Vartkes Serengülian (Վարդգէս Սէրէնկիւլեան; also known as Hovhannes Յովհաննէս or Gisak; 1871, in Erzurum – 1915, in Urfa) was an Ottoman Armenian political and social activist, and a member of the Ottoman Parliament.

== Biography ==
He studied in the Ardzinian and Sanasarian colleges of Karin (Erzurum). In late 1880s he organized demonstrations in Karin and was arrested. After he was released in 1892 he worked in Constantinople, then in Bulgaria and the Russian Empire as a revolutionary activist. In Van, Serengyulian supported the ideas of Hrayr Dzhoghk, and cooperated with the Armenakan Party. He was arrested in Van and in 1901 was sentenced to a 101-year prison sentence.
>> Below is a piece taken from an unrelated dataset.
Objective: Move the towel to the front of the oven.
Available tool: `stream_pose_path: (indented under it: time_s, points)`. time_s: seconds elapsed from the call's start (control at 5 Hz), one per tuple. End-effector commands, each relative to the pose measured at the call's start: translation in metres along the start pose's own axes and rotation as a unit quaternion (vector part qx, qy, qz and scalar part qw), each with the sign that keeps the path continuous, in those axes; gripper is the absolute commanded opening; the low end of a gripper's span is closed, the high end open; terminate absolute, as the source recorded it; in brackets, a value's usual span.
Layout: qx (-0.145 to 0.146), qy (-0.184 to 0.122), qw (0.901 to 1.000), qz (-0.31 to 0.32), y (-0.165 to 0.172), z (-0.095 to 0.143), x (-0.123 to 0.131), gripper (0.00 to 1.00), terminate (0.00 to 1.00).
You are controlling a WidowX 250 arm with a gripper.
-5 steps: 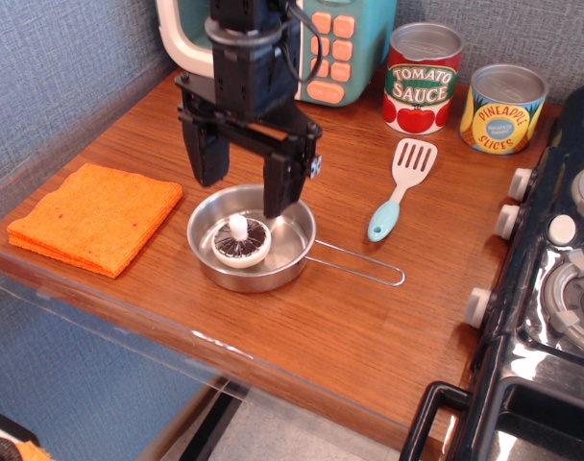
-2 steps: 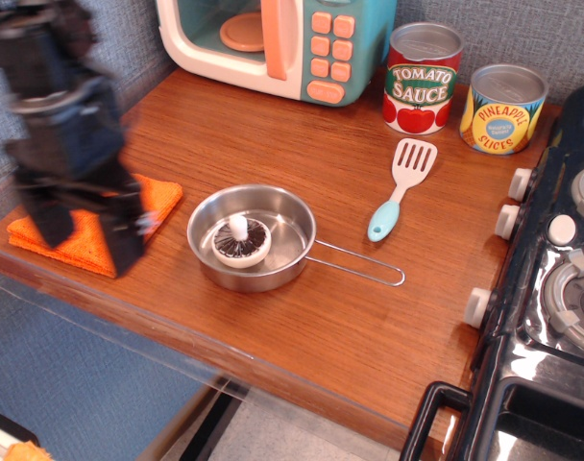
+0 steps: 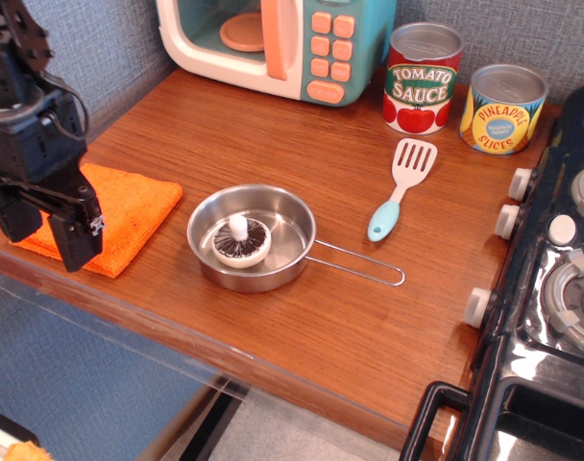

The Armenian Revolutionary Federation (ARF) reportedly attempted to organize a prison break for him in the beginning of 1908. In the same year, after the Young Turk Revolution he was released from prison and elected as a member of the Ottoman parliament representing the ARF. As an MP he advocated the creation of trade unions within the Ottoman Empire and, spoke out against the atrocities perpetrated against the Armenian population in Adana. He had also several disputes with an other deputy known for his feeling hostile to the Armenians, Aziz Feyzi Pirinççizade. On the 2 June 1915 he was arrested together with the other Armenian deputy in Constantiople, Krikor Zohrab. They were deported to Urfa, where they were killed by Cherkes Ahmet.